Ups! Gambar ini tidak mengikuti Pedoman Konten kami. Untuk melanjutkan publikasi, hapuslah gambar ini atau unggah gambar lain.

Ini lebaran kesepuluh tanpa mereka. Aku duduk di kursi teras rumahku. Pikiranku melayang jauh menembus waktu. Aku ingin pulang. Aku rindu rumah. Rindu bolu buatan mama. Rindu suara motor Supra Fit jadul milik Papa. Rindu pada gitar dan bau apek kusutnya kamarku.

Arrgggghhh! Tapi aku tak bisa kembali. Aku sudah berjanji. Sekeras apapun memaafkan, dendam masih terbakar di dadaku. Sial! Ini semua gara-gara bajingan itu. Dia harus diberi pelajaran! Pikiranku masih jauh melayang di 15 tahun yang lalu.

Semua ini bermula setelah kematian Kakek dan Nenek yang begitu mendadak bahkan aku tak sempat menunjukkan toga sarjanaku di depannya. Aku sangat terpukul. Di saat semua orang sibuk memperebutkan warisan, justru aku menangis di pojokan.

"Ini tidak adil! Seharusnya rumah itu milikku!" protes Edi, adik mama yang paling muda.

"Enak saja kau! Itu milik kakakmu!" sahut Hendrik, adik mama yang paling tua.

"Drik, Ed, cukup! Kenapa sih kalian ribut terus. Lagian rumah seluas ini sanggup kau urus sendiri, hah?! Sudahlah, pokoknya rumah ini milik bersama, titik!" tegas Mamaku.

"Yasudah. Tapi kebun di utara jadi milikku." balas Hendrik.

"Enak saja. Itu milikku. Setiap hari aku yang urus." balas Edi.

"Aku lebih berhak! Aku punya tanggungan anak istri, sedangkan kau belum kawin!" Hendrik menghardik.

"Ya itu masalahmu!" Edi tak mau kalah.

"Hei.. Diam!" Mama mencoba melerai kedua pamanku.

"Kalian jangan kayak anak kecil! Warisan itu akan kakak bagi rata. Pokoknya rumah dan kebun itu milik bersama! Itu semua juga untuk anak-anak kalian! Kakak tidak akan mengambil sepeserpun!" teriak Mamaku.
Kedua pamanku terdiam. Tak ada yang berani membantah keputusan mama. Mereka pun membubarkan diri dengan sendirinya.

Rumah peninggalan nenek memang sangat besar dengan kebun yang sangat luas, 11 hektar. Kau bayangkan sendiri seperti apa luasnya. Rumah nenek memiliki tiga kamar dimana dua diantaranya diisi oleh paman beserta istrinya. Sedangkan aku, mama dan papa, kami memiliki rumah sendiri yang bersebrangan dengan rumah itu. Kebun yang luas itu dibagi menjadi tiga petak. Satu petak empat hektare untuk mama. Empat hektare lainnya untuk Hendrik yang sudah menikah dan Edi juga kebagian 3 hektare.
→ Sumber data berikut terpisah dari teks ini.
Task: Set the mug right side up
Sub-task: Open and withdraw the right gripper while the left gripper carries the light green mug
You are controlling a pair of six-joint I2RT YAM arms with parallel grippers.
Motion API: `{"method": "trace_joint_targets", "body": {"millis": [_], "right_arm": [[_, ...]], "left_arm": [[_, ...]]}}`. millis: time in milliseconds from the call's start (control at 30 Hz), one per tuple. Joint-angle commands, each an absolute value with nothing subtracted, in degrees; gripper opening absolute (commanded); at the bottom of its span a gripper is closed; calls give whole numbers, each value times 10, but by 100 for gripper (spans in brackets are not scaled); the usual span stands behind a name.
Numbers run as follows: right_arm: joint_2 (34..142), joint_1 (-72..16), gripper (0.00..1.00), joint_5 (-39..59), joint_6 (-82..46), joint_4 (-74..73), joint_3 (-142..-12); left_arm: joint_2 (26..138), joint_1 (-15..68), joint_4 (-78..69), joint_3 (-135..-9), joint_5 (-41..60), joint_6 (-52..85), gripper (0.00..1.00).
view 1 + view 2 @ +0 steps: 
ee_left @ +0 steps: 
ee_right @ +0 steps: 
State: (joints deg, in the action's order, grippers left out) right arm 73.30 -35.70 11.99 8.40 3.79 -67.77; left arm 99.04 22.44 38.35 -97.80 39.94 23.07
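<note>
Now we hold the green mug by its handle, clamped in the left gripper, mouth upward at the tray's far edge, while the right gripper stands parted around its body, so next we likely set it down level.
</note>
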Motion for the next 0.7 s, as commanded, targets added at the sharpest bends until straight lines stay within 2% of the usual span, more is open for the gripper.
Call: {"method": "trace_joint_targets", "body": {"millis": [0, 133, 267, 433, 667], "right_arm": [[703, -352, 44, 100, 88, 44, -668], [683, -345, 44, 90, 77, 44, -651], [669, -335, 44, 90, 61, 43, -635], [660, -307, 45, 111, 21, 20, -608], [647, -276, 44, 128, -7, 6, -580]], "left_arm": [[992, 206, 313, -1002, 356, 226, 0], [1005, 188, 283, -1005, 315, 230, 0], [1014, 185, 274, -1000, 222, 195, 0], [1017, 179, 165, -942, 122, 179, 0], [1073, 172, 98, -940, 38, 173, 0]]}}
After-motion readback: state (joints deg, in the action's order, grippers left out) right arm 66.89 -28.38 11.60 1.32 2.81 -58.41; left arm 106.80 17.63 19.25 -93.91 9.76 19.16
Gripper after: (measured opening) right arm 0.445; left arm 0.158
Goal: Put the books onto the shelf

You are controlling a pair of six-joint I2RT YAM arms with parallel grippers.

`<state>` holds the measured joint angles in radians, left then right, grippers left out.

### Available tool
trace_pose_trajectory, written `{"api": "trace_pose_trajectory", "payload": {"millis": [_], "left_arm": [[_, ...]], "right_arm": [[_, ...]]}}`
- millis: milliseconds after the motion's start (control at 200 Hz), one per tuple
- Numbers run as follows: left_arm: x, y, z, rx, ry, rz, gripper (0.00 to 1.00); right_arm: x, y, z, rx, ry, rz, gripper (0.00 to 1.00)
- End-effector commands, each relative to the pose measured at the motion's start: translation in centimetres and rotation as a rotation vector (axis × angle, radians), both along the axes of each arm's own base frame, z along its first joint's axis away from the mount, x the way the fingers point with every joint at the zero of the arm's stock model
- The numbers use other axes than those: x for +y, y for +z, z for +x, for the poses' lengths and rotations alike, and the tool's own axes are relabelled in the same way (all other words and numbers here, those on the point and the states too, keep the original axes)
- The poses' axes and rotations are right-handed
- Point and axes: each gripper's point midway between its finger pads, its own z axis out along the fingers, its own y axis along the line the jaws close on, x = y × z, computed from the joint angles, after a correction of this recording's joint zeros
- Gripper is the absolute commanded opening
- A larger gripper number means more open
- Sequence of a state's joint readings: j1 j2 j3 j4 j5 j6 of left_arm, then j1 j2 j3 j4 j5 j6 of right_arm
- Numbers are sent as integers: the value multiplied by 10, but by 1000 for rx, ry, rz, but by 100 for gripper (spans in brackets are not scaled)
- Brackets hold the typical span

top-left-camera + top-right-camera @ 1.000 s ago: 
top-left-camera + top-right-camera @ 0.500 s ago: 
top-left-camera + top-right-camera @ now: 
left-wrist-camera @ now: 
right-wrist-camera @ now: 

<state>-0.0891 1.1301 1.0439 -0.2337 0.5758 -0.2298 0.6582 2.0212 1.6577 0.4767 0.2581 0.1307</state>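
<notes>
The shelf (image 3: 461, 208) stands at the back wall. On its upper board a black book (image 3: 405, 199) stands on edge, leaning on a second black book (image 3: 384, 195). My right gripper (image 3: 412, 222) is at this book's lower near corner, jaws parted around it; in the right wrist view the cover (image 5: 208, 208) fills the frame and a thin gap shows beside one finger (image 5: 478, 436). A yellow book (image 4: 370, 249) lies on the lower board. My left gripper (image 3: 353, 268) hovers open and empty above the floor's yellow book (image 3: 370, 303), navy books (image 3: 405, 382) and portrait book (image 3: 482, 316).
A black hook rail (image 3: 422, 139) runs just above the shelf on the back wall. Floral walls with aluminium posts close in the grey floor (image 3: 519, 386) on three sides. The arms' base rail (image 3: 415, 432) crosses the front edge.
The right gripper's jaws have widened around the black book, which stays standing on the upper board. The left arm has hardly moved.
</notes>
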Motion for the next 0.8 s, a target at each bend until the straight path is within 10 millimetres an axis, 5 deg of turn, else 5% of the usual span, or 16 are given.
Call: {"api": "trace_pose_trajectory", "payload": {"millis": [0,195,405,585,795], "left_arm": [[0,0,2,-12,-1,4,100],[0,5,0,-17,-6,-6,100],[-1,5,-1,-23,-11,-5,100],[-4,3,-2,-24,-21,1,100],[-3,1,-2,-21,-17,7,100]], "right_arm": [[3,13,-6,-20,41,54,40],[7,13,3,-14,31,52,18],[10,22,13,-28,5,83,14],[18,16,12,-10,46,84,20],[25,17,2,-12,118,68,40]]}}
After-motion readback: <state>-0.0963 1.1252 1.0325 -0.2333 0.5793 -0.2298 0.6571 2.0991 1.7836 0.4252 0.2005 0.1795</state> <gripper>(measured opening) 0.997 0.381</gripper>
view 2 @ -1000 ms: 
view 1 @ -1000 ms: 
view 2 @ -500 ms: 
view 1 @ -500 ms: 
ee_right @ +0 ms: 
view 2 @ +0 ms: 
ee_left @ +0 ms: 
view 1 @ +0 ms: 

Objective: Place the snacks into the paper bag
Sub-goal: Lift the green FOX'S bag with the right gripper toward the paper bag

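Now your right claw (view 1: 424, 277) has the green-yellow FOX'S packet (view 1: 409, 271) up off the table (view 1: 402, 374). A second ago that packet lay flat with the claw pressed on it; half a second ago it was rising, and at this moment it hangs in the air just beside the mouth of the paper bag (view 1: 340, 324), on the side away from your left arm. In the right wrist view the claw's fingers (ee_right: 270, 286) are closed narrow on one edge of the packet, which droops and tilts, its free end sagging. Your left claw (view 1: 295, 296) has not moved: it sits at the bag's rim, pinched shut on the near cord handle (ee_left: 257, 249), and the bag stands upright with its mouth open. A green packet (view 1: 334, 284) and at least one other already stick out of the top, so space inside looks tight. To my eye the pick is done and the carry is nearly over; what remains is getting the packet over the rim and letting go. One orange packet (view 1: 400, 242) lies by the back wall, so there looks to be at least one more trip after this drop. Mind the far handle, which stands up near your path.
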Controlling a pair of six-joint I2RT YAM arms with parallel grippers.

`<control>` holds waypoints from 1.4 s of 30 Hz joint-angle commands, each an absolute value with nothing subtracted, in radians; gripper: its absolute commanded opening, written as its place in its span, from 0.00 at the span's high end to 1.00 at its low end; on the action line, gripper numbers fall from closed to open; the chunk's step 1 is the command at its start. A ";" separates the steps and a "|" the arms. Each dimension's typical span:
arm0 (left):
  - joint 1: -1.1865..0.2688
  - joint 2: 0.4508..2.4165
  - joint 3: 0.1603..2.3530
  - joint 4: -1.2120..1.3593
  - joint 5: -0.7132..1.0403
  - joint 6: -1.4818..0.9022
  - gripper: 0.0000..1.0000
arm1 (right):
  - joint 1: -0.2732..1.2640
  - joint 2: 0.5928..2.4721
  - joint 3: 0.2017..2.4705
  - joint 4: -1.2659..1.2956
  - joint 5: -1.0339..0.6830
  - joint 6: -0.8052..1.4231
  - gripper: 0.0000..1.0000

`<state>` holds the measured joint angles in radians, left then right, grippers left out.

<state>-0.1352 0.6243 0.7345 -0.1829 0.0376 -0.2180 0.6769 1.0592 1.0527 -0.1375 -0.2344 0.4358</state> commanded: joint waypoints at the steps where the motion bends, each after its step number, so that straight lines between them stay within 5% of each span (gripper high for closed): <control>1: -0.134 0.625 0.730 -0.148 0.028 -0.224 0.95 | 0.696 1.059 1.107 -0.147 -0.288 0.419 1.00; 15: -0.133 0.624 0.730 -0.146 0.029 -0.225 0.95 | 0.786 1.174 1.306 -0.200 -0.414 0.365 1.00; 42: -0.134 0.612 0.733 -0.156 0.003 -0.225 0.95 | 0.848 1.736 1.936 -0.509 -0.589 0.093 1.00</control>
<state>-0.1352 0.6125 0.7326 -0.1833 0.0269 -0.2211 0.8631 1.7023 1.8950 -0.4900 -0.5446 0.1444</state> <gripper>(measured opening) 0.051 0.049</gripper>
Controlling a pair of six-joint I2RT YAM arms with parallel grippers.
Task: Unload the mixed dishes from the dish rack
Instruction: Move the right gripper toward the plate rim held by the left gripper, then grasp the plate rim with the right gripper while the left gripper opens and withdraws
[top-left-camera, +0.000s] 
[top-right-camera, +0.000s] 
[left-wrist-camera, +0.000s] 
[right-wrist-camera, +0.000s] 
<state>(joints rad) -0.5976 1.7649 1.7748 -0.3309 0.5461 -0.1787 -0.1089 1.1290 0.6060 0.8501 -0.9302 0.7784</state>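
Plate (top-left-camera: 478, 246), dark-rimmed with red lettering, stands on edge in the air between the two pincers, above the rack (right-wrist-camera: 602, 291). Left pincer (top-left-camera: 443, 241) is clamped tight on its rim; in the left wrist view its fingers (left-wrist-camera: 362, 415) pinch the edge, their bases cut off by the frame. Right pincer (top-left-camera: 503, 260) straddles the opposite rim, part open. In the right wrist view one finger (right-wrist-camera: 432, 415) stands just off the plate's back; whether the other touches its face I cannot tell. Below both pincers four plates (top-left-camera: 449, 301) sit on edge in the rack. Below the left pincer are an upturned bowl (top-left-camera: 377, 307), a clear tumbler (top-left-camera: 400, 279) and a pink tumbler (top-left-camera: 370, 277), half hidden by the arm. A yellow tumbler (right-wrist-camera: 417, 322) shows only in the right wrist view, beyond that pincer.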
"Mas, mau makan dulu atau langsung ke makam?" Aku terkejut. Anjani membuyarkan lamunanku pagi itu.
"Makan dulu deh, Beb." balasku sambil tersenyum.

"Yasudah, itu opornya keburu dingin." Aku dan istriku tercinta, masuk ke dalam rumah menuju meja makan. Setibanya di sana, Anjani sudah menyiapkan semuanya. Aku hanya bisa duduk dan melamun.

"Mas!" sahut Anjani, "Ayo dimakan opornya. Jangan dilihatin terus!"

Aku mengangguk dan mencicipi opor itu. Enak, namun sedikit asin. Persis seperti masakan mama 10 tahun yang lalu. Aku rindu.

"Mas, ada apa?" tanya Anjani, "Akhir-akhir ini kamu sering melamun."

Aku terdiam. "Mas sakit?" tanyanya lagi.

Aku menarik nafas panjang. "Gak apa-apa. Aku hanya rindu rumah."

Anjani tertegun dan menatapku lekat-lekat.
"Kenapa sekarang gak pergi kesana saja." Aku menatapnya hingga pandangan kita berhadapan. Lalu aku membuang wajahku.

"Aku gak bisa."

"Kenapa? Bukankah ini momen yang tepat untuk silaturahim?"

Aku terdiam. Bergulat dengan pikiranku sendiri. Aku tak bisa ke sana. Aku sudah berjanji. Mau taruh dimana mukaku. Bisa bisa aku malah dicaci dan dihina.

"Mas..." rayu Anjani, "Ayolah. Aku yakin ibu akan bahagia mendengar kabar akan menimang cucu."

"Apa?" Aku terkejut.

"Aku hamil, Mas" ucap Anjani nada bahagia dan tersenyum manis.

"Serius? Akhirnya...." Aku tak bisa menahan rasa bahagiaku, "Ya Allah, terima kasih!" Aku terus berkata seperti itu sambil mencium perut istriku.

"Akhirnya aku menjadi akan seorang ayah. Aku janji akan menjadi ayah yang bertanggung jawab dan suami yang terbaik untukmu." Kukecup kening istriku. Aku tak pernah merasa sebahagia ini sebelumnya, kecuali saat mama dan papa pertama kali mengajakku ke pantai.

"Dari awal aku sudah yakin padamu, Mas." ucapnya sambil tersenyum, "Dan aku rasa berita bahagia ini juga berhak didengar mereka, Mas." Aku mulai dilema. Aku tidak mungkin pergi ke sana. Tapi mau sampai kapan aku kabur seperti ini. Terkadang aku harus berani. Aku akan tunjukkan pada mereka bahwa aku bisa hidup sukses dengan caraku sendiri.

"Baiklah." Aku menghirup nafas panjang, "Mungkin sebaiknya aku panaskan mobil dulu." balasku sambil berjalan menuju garasi mobil. Anjani hanya tersenyum.

***

Kamu telah mencapai bab terakhir yang dipublikasikan.

⏰ Terakhir diperbarui: Jun 13, 2019 ⏰

Tambahkan cerita ini ke Perpustakaan untuk mendapatkan notifikasi saat ada bab baru!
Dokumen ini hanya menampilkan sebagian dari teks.